Assigned task.
What is needed is an exact copy of the data below, pictures excluded.

Data excerpt.
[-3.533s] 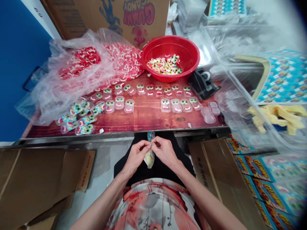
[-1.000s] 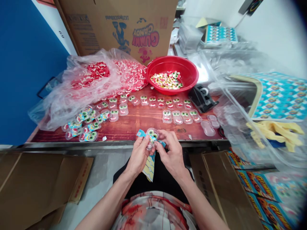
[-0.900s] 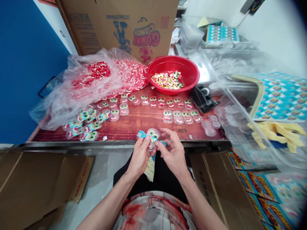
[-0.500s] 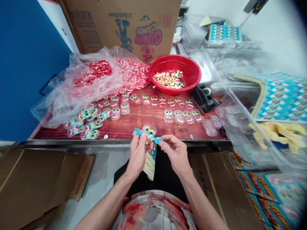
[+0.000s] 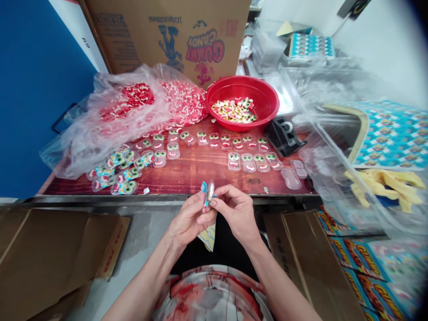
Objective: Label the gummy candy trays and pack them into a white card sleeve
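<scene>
Fingertips of both hands pinch one small clear candy case [image 5: 210, 189], turned on edge, with a blue sticker [image 5: 203, 187] against its side; the left hand [image 5: 186, 218] grips from the left and also has a yellow sticker sheet [image 5: 208, 235] hanging under it, while the right hand [image 5: 235, 213] closes on the case from the right. They hold it just off the near edge of the red-brown table [image 5: 197, 171], where rows of filled cases [image 5: 214, 140] lie before a red bowl [image 5: 242, 103] of gummy eyes.

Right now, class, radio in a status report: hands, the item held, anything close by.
Left hand and right hand both pinching candy capsule, turned edge-on. Sticker sheet hanging under left hand. Table edge just ahead.
</scene>
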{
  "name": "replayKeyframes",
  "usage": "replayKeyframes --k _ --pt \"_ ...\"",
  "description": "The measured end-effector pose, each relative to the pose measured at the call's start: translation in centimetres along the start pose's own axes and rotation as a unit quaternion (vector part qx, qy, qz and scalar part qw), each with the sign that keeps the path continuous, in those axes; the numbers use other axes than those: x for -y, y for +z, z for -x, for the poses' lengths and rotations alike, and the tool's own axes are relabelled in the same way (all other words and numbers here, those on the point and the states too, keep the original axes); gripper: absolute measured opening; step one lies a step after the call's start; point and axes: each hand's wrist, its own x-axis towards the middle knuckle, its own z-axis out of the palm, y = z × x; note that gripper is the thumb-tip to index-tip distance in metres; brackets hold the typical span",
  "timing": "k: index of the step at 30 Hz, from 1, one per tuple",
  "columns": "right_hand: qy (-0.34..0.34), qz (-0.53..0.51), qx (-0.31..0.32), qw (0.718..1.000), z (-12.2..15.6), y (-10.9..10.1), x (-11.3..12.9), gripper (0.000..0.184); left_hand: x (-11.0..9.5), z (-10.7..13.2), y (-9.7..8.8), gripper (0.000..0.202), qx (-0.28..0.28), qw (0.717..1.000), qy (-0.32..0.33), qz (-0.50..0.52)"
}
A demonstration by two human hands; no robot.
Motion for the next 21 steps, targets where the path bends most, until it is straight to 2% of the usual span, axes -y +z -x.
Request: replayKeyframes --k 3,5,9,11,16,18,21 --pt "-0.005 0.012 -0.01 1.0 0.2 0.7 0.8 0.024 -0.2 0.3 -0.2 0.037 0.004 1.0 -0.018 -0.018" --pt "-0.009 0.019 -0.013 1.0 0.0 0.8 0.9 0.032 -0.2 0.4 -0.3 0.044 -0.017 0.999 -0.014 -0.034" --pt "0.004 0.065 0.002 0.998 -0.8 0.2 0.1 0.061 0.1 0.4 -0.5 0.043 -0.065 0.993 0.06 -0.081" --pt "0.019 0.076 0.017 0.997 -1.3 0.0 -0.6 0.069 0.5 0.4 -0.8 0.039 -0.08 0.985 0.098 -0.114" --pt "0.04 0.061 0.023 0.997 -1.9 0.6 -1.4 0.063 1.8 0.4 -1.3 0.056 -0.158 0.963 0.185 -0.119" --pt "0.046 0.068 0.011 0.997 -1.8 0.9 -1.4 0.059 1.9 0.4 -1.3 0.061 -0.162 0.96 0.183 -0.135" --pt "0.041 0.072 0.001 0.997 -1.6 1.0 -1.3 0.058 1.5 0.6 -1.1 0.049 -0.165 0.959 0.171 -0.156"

Written reply.
[-3.533s] 
[-1.000s] 
[-0.900s] 
[-0.500s] 
[+0.000s] 
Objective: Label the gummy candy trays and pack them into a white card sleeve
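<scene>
Fingertips of both hands pinch one small clear candy case [image 5: 210, 189], turned on edge, with a blue sticker [image 5: 203, 187] against its side; the left hand [image 5: 186, 218] grips from the left and also has a yellow sticker sheet [image 5: 208, 235] hanging under it, while the right hand [image 5: 235, 213] closes on the case from the right. They hold it just off the near edge of the red-brown table [image 5: 197, 171], where rows of filled cases [image 5: 214, 140] lie before a red bowl [image 5: 242, 103] of gummy eyes.

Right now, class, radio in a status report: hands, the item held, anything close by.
Left hand and right hand both pinching candy capsule, turned edge-on. Sticker sheet hanging under left hand. Table edge just ahead.
</scene>
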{
  "name": "replayKeyframes",
  "usage": "replayKeyframes --k _ --pt \"_ ...\"",
  "description": "The measured end-effector pose, each relative to the pose measured at the call's start: translation in centimetres along the start pose's own axes and rotation as a unit quaternion (vector part qx, qy, qz and scalar part qw), each with the sign that keeps the path continuous, in those axes; the numbers use other axes than those: x for -y, y for +z, z for -x, for the poses' lengths and rotations alike, and the tool's own axes are relabelled in the same way (all other words and numbers here, those on the point and the states too, keep the original axes); gripper: absolute measured opening; step one lies a step after the call's start; point and axes: each hand's wrist, its own x-axis towards the middle knuckle, its own z-axis out of the palm, y = z × x; note that gripper is the thumb-tip to index-tip distance in metres; brackets hold the typical span",
  "timing": "k: index of the step at 30 Hz, from 1, one per tuple",
  "columns": "right_hand: qy (-0.34..0.34), qz (-0.53..0.51), qx (-0.31..0.32), qw (0.718..1.000), z (-12.2..15.6), y (-10.9..10.1), x (-11.3..12.9), gripper (0.000..0.184); left_hand: x (-11.0..9.5), z (-10.7..13.2), y (-9.7..8.8), gripper (0.000..0.202), qx (-0.28..0.28), qw (0.717..1.000), qy (-0.32..0.33), qz (-0.50..0.52)"
}
A demonstration by two human hands; no robot.
Motion for the next 21 steps, targets where the path bends most, until it is straight to 2% of the usual span, axes -y +z -x.
Request: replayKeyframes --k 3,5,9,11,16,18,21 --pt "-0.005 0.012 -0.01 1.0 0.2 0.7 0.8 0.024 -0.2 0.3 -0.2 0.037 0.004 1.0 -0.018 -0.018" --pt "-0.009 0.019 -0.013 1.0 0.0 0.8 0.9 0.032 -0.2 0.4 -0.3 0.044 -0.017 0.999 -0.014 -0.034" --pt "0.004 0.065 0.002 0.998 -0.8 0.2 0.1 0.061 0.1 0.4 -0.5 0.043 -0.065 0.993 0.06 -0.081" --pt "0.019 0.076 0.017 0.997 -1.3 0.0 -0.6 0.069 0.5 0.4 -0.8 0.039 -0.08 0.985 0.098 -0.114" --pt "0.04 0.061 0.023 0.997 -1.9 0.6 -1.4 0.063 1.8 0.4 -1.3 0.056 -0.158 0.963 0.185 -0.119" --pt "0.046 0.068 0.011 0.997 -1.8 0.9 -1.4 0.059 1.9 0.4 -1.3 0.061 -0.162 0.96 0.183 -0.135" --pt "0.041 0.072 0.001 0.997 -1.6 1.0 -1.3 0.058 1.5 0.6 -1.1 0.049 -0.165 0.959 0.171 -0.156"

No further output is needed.